Война все спишет (Рабичев) - страница 13

Я стоял напротив дымящегося пепелища, смотрел на жуткую картину, а на дорогу выходили женщины и девушки, которые смогли убежать и укрыться в окрестных лесах, и вот мысль, которая застряла во мне навсегда: какие они красивые! Мы шли по Минскому шоссе на запад, а по обочинам шли на восток домой освобожденные наши люди, и мое сердце трепетало от радости, от новой мысли — в какой красивой стране я живу, и мой оптимистический, книжный, лозунговый патриотизм органически все более и более становился главным веществом моей жизни.

Я не понимал тогда, что войн без зверств не бывает, забыл о пытках невинных людей в застенках Лубянки и Гулага.

...Я написал картину — как красиво
И тюбики от выдавленных красок —
Ультрамарина, кадмия, белил и охры
Забросил в яму за сараем.
Был год, в котором всё наоборот.
Любовь ушла, июнь сменился маем.
Днем было сухо, ночью дождик лил.
Прошло семь дней, и выросла крапива.

9 мая 1998 года

Забытое письмо от 17 декабря 1942 года

Нахожусь недалеко от передовой, пока во взводе у меня тридцать солдат. Из тридцати двадцать девять судились за кражи, мелкое хулиганство, поножовщину. Ребята — огонь!

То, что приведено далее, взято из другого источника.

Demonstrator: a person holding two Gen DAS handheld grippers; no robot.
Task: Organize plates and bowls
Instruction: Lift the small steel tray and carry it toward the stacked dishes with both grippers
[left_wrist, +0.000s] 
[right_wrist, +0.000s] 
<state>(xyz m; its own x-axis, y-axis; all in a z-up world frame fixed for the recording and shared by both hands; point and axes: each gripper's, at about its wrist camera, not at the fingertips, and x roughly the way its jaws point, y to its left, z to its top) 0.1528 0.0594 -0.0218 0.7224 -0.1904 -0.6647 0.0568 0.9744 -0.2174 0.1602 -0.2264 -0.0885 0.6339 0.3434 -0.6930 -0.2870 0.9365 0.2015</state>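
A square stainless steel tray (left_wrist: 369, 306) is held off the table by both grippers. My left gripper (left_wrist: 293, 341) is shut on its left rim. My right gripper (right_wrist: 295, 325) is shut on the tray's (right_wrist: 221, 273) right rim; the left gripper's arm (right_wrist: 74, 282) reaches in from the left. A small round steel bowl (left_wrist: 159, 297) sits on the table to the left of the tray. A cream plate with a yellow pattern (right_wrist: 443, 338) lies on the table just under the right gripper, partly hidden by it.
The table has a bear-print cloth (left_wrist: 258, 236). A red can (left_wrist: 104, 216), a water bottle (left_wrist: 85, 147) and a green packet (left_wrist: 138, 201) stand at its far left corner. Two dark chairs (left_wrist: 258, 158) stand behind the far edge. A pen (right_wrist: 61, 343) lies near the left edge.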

Недавно заговорил с одним из них:

— Ты, Мусатов, в театре был когда-нибудь?

— А ты, что, был?

— Ну, конечно.

— Так туда же не пускают простых...

— То есть как не пускают, почему?

— Ну там царь, благородные...

— Да ты откуда, — говорю, — с неба, что ли, свалился?

Вспомнил Большой зал консерватории.


Из письма от 2 февраля 1943 года

...Получаю сухой паек: сухари, крупу, сахар, концентраты, мясные консервы, перец и горчицу и офицерский дополнительный паек: масло, консервы, папиросы. Варю на завтрак кашу, на обед суп и на ужин суп. Для лошади — овес, сено, соль.


Из письма от 28 февраля 1943 года

У меня есть валенки, меховая куртка и меховые варежки, ватные брюки, а фрицы мерзнут и голодают в сырых блиндажах. Еще немного — и они побегут!

Весна 1943 года

“...Два случая, два казуса войны.
Мы были безнадежно влюблены.
Проклятая бомбежка — миг и вечность.
Друскеники, деревня Бодуны.
Ты о Москве? А я о блиндаже.
Ты о работе? — Я о мираже.
Ты плакала? —
Спасибо за сердечность!

Через Сычевку, а потом по проселочным дорогам я должен был вывести свой взвод на Минское шоссе. Было вокруг еще много снега, и где почва глинистая — много грязи, довольно горячее солнце и быстрое таянье снега.

На свою единственную телегу я погрузил рацию, телефонные аппараты, на катушках километров сорок кабеля. Шинели скатали, припекало, трижды на просохших холмиках я останавливал взвод на отдых. Ложились на еще прохладную, но оживающую землю, но минут через десять вскакивали, стремительно стягивали с себя гимнастерки, рубашки, кальсоны и начинали давить насекомых. Все мы были завшивлены. Кто-то считал — сто, сто пятьдесят, во всех складках одежды, в волосах были эти гады и масса белых пузырьков — гниды.